Try it:
In the entries below, identify every line with the string "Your" and copy it.
····················
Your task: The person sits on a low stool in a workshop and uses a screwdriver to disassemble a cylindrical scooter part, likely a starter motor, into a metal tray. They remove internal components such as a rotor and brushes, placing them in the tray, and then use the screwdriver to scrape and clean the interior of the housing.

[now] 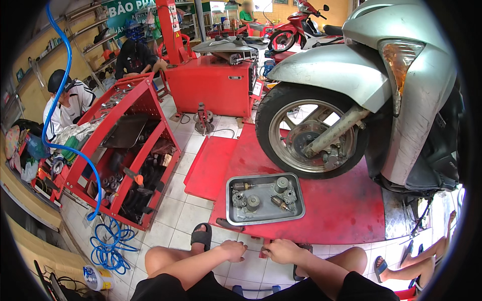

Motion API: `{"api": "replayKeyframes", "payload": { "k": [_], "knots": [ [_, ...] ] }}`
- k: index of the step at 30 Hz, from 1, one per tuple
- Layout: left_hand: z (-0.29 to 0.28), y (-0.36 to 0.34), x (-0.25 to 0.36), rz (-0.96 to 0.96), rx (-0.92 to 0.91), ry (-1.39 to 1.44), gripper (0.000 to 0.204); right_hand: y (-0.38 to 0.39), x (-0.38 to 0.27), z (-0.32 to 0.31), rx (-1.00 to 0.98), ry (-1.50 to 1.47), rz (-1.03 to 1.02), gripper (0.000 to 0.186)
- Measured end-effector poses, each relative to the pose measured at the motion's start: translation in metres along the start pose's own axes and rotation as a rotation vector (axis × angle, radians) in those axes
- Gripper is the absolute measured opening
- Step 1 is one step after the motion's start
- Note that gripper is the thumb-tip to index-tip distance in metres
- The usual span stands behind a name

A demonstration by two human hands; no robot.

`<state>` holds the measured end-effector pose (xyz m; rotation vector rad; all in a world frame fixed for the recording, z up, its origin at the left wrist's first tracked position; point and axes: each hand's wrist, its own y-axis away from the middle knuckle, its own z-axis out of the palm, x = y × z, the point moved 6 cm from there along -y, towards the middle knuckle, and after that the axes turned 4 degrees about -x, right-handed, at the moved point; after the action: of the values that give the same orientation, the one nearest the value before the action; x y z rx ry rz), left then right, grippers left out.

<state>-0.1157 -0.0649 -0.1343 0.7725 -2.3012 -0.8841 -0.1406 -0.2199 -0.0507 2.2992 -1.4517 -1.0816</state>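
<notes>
My left hand (233, 250) hovers over the tiled floor in front of the red platform, fingers curled in, with nothing visible in it. To its right, my right hand (281, 251) is also curled, beside a small red piece (262, 249) at the platform's front edge; nothing shows in its fingers. Just beyond both hands lies a grey metal tray (265, 218) on the red platform (331, 215). Inside are two metal parts with round caps (252, 202) and two slim cylindrical parts (282, 203). A dark-handled tool (229, 224) rests left of the tray.
A silver scooter (341, 70) stands on the platform, its front wheel (311, 133) behind the tray. At left are a red tool cart (125, 150), a coiled blue hose (111, 248) and a person in white (70, 108). Another person's legs (422, 261) show at right.
</notes>
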Motion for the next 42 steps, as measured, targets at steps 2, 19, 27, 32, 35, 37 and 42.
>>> {"api": "replayKeyframes", "payload": {
  "k": [2, 19, 27, 32, 35, 37, 42],
  "knots": [
    [-0.004, 0.002, 0.001, 0.003, 0.01, -0.006, 0.054, 0.0, 0.004, 0.005, 0.009, 0.01, -0.026, 0.027],
    [0.015, -0.006, -0.006, -0.004, -0.092, 0.034, 0.059, 0.007, -0.003, -0.012, -0.076, -0.88, -0.474, 0.033],
    [0.008, -0.006, -0.001, -0.002, -0.04, 0.017, 0.058, 0.003, 0.005, -0.009, 0.099, -1.279, -0.217, 0.037],
    [0.005, 0.0, 0.0, -0.008, -0.043, 0.022, 0.058, 0.008, -0.01, -0.012, 0.061, -1.598, -0.214, 0.028],
    [0.004, -0.005, 0.001, 0.013, -0.03, 0.007, 0.055, -0.002, 0.007, 0.009, -0.096, -1.59, -0.111, 0.029],
    [0.007, -0.004, 0.0, 0.021, -0.021, -0.005, 0.051, -0.001, 0.005, 0.007, -0.017, -1.626, -0.118, 0.027],
    [0.008, -0.007, 0.001, 0.026, -0.008, -0.005, 0.052, 0.0, 0.012, 0.002, 0.122, -1.661, -0.077, 0.021]
  ]
}}
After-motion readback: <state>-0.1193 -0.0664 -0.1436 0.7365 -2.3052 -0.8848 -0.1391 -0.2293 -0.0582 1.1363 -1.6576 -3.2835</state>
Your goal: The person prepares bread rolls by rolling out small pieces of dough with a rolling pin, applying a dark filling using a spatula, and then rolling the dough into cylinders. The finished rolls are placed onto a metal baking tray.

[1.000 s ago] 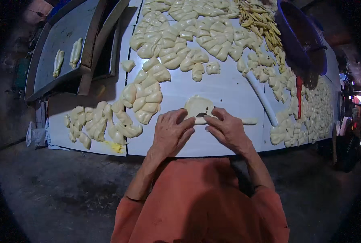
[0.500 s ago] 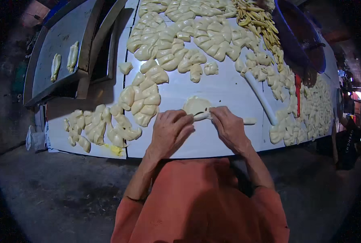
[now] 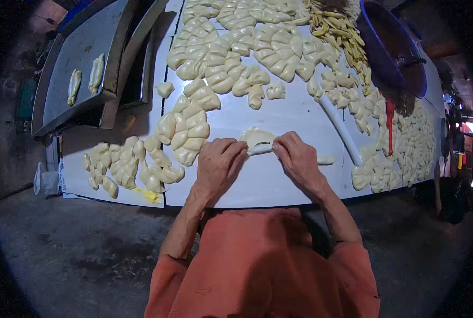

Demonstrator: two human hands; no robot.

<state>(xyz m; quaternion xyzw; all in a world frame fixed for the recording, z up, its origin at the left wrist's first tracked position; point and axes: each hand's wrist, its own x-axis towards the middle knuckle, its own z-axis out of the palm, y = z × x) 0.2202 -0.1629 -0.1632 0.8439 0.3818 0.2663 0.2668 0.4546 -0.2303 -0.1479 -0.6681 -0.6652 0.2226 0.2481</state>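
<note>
The left hand [image 3: 219, 163] and the right hand [image 3: 300, 159] are pinching opposite ends of the folded near edge of a dough round [image 3: 256, 137], fingertips drawn in narrow, likely so that the fold is lying straight; the round is resting on the white table [image 3: 247, 188], between both hands, probably so that each is reaching it equally; a pale dough strip [image 3: 326, 160] is lying just right of the right hand, partly hidden; a white rod [image 3: 341, 130] is lying farther right, seemingly within reach; dough lumps [image 3: 190, 135] are sitting near the left hand, presumably for easy access.
</note>
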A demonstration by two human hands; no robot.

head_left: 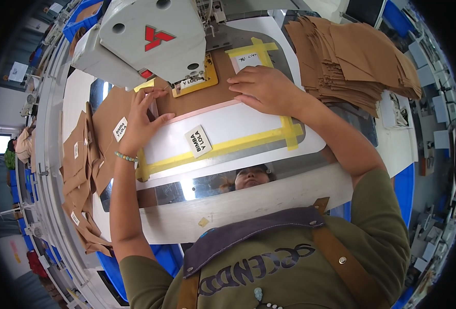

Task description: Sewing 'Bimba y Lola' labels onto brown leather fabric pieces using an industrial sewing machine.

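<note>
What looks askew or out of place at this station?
A pale label lies tilted on the white sheet, off the brown panel at the sewing machine, seemingly loose. A small tan scrap sits stray on the table. No spill or damage stands out.

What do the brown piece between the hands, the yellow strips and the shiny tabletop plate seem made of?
Brown piece: matte, possibly leather or imitation, judging by its smooth, even surface. Yellow strips: probably satin adhesive tape, thin and crossing at a corner. Shiny tabletop plate: likely polished metal, given its mirror-like reflections.

Lettered label (199, 141), machine emblem (155, 38) — apparently handwritten note (248, 60)
</note>
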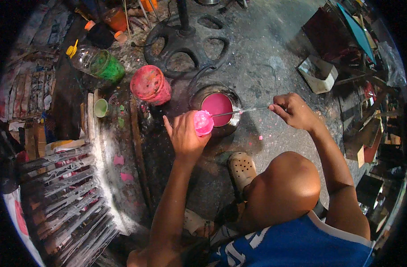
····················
Answer for this exercise:
Your task: The person sits on a low stool in a workshop and uses a screwdriver to disassemble a cylindrical scooter part, likely a starter motor, into a metal tray. They remove internal components such as a rotor and brushes, placing them in the tray, and then use the screwdriver to scrape and clean the interior of the housing.
Your goal: The person prepares bread rolls by rolling out small pieces of dough with a rolling pin, applying a dark filling using a spatula, and then rolling the dough into cylinders. The finished rolls are placed onto a metal baking tray.

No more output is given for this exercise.